-- Assignment --
Nothing but the lines below from the one containing "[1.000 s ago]" through the one containing "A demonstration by" should appear in the answer, exact and without pictures.

-- Supplied information --
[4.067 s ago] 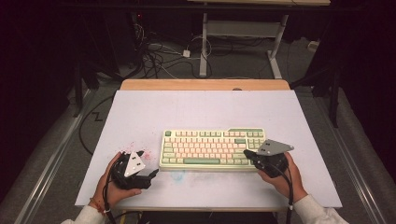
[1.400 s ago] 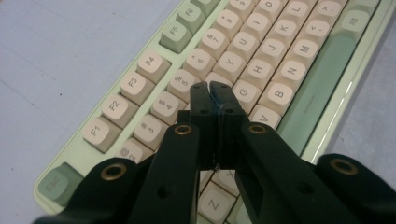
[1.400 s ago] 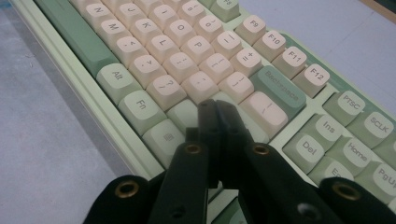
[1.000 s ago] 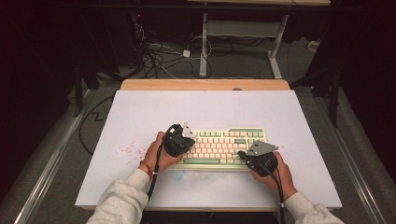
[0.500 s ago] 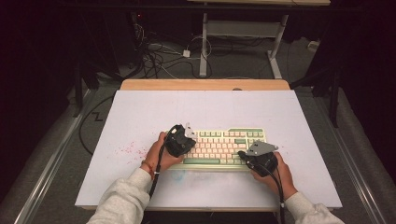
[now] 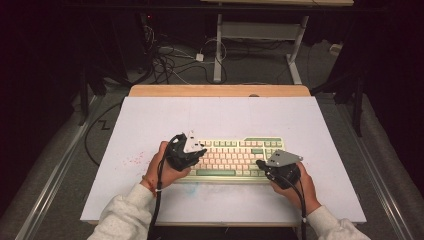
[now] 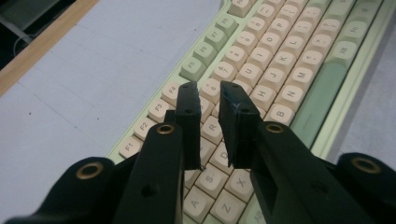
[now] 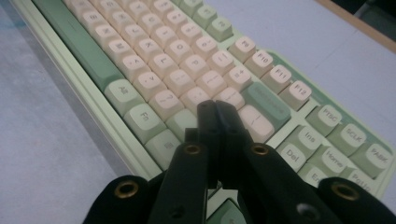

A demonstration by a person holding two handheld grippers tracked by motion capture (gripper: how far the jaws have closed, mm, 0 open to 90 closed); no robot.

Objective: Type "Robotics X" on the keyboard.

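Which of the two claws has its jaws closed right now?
The right claw, jaws pressed together over the keyboard's right end; the left claw shows a gap.

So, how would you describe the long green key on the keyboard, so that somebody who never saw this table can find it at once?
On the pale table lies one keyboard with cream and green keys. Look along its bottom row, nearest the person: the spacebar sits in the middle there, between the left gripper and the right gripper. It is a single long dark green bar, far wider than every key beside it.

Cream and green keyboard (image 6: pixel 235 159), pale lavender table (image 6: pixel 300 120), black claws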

-- Solution --
[1.000 s ago] 
[0.500 s ago] 
[now] 
[now] 
[now] 

A demonstration by a person holding two handheld grippers tracked by motion capture (gripper: how far the jaws have closed, mm, 0 open to 90 closed); no robot.

This concludes the response to the exercise.